Das ist ein Generationsproblem. Wir machen das, was wir vorgelebt bekommen. So bleiben wir in unseren Stereotypen. Der Ausländer ist sozialisiert in seiner Gemeinschaft, so wie wir Deutschen. Und je nachdem, was uns an Werten beigebracht wurde, können wir auch weitergeben. Und so verhält es sich mit den Mitmenschen, die einfach keine Erfahrungen mit „Fremden“ haben.

wbh: Meinst du, viele Menschen fühlen sich von Politiker*innen nicht entsprechend ihrer Meinung vertreten und abgeholt? Herrscht eine große Kluft zwischen Politiker*innen und Bürger*innen?

Ja. Die leben in einer Blase. Genauso, wie wir in einer Blase leben und nicht verstehen können, was die da treiben. Sultan Haron Altraschid aus dem alten Mosaik, der hat sich unters Volk gemischt. Dem Volk aufs Maul schauen. Dadurch hat er herausbekommen, was das Volk will und warum man seine Ideen abgelehnt hatte. 😊 Brauchen wir mehr von einem „Türken Ali“ alias Günther Wallraf?! Darüber sind sie alle gestolpert.
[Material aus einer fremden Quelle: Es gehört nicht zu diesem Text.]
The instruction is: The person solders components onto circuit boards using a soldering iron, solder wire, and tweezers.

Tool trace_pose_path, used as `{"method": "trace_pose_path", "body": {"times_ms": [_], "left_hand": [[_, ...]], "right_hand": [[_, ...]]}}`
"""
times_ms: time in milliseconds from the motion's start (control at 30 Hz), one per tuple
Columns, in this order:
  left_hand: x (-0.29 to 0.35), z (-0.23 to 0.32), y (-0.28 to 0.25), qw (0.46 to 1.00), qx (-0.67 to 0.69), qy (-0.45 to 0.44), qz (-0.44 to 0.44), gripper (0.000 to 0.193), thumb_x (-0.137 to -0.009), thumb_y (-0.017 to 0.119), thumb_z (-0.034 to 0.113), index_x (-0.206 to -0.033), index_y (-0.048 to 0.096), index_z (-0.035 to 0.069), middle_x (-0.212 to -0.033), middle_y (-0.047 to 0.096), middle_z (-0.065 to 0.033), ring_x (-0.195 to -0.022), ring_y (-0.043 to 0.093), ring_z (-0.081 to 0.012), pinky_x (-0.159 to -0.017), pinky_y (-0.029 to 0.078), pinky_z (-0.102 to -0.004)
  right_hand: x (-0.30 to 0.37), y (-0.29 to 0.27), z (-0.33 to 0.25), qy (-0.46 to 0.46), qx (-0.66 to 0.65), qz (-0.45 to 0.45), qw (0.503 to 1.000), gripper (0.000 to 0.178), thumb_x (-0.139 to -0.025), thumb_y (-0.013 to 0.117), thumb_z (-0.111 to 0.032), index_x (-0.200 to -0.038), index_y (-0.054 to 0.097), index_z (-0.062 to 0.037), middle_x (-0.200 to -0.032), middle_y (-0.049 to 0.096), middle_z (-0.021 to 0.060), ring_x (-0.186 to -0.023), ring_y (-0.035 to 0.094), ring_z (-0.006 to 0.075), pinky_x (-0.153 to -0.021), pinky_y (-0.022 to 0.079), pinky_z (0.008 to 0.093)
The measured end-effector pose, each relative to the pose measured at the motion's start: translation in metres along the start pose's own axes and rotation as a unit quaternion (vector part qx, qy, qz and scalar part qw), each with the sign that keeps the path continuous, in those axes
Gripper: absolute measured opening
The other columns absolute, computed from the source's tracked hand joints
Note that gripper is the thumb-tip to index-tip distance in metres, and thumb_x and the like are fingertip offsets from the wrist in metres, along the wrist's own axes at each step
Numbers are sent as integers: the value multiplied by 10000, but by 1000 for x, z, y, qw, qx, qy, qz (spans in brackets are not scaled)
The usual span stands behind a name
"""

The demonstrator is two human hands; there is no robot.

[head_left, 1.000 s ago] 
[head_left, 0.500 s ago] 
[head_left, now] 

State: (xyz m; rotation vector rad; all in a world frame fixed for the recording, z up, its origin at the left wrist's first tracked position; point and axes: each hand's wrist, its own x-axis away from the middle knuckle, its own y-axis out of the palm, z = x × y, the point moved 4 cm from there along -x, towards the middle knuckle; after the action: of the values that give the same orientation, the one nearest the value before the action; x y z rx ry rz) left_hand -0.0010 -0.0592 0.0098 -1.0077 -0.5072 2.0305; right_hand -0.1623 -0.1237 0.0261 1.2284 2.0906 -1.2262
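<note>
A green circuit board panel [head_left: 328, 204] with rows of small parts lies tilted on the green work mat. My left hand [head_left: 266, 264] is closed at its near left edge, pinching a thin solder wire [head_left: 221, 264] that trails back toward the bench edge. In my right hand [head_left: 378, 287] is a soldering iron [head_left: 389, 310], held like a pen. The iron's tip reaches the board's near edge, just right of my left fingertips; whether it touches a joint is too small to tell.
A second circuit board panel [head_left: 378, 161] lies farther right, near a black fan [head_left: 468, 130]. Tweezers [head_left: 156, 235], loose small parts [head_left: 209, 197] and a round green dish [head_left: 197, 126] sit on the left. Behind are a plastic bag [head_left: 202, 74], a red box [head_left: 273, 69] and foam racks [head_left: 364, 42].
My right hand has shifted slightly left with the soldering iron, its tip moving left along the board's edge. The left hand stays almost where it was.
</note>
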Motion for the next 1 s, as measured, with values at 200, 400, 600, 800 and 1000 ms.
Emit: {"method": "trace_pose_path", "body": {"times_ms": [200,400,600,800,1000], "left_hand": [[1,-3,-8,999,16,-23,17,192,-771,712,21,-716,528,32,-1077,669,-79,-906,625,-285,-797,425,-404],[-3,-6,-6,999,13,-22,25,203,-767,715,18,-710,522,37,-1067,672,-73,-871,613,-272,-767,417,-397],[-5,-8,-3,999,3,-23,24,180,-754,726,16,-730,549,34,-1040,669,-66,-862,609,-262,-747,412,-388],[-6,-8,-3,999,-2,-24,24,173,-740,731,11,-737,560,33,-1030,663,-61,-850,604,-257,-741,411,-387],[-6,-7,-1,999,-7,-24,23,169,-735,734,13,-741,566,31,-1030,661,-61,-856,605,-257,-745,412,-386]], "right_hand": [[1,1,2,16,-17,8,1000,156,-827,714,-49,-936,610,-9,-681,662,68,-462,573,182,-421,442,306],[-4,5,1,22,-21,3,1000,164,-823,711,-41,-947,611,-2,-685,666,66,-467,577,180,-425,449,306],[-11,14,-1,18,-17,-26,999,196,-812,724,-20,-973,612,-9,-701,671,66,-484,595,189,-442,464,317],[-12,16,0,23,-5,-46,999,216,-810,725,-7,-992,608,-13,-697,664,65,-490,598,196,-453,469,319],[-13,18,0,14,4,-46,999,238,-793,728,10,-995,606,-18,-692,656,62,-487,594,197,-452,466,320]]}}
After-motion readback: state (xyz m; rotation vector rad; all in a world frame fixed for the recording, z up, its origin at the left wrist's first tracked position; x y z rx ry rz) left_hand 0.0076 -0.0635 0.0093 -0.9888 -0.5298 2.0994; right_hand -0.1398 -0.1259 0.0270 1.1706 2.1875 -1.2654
wbh: In den sozialen Medien war zu lesen, dass man weniger auf die „Bedürfnisse“ der besorgten und Wutbürger*innen eingehen soll, sondern eher auf die unserer Jugend. Wie siehst du das?

Nein. Wie erzieht eine Katze ihre Jungen? Mit der Sturheit einer Katzenmutter.

wbh: Wie wichtig sind Zivilgesellschaft und Zivilcourage?

Wollen wir in einer Militärdiktatur leben? Und wem nützt sie? Zivile Gesellschaft braucht Courage. Einfach Mut zur Auseinandersetzung. Das habe ich jeden Moment mit mir zu führen oder mit dir. Das ist das Leben.

wbh: Wie können wir unsere Demokratie schützen und stärken?

Indem ich zur Wahl gehe. Und an die Grundregeln zu halten, die wir aufgestellt haben. Uns bewusster werden, dass die Demokratie uns nicht aus dem Ärmel fällt wie das Ass. Denn das muss ich doch erst dort hineinstecken, um es aus dem Ärmel zuziehen. Es ist nichts selbstverständlich. Wer nicht handelt, wird gehandelt.

wbh: Was verbindest du mit: Wir sind mehr!

Das sind die, die das begreifen, was wichtig ist. Die es im Alltag leben. Wir sind die, die aktiv gestalten.

wbh: Was bedeutet für dich: Wir bleiben hier!

Ich könnte auch an einen anderen Ort der Welt gehen. Aber, dort ist es auch nicht besser. Egal wo ich lebe, ich muss es leben. „Mein Zuhause ist, wo ich meinen Hut hinhänge“ singt Bob Dylan. Leben kann ich überall. „Hier bleiben“ ist das als Ort gemeint oder als Idee? Geh von Zuhause weg. Und lerne die Welt kennen. Deine Idee vom Leben bleibt aber deine.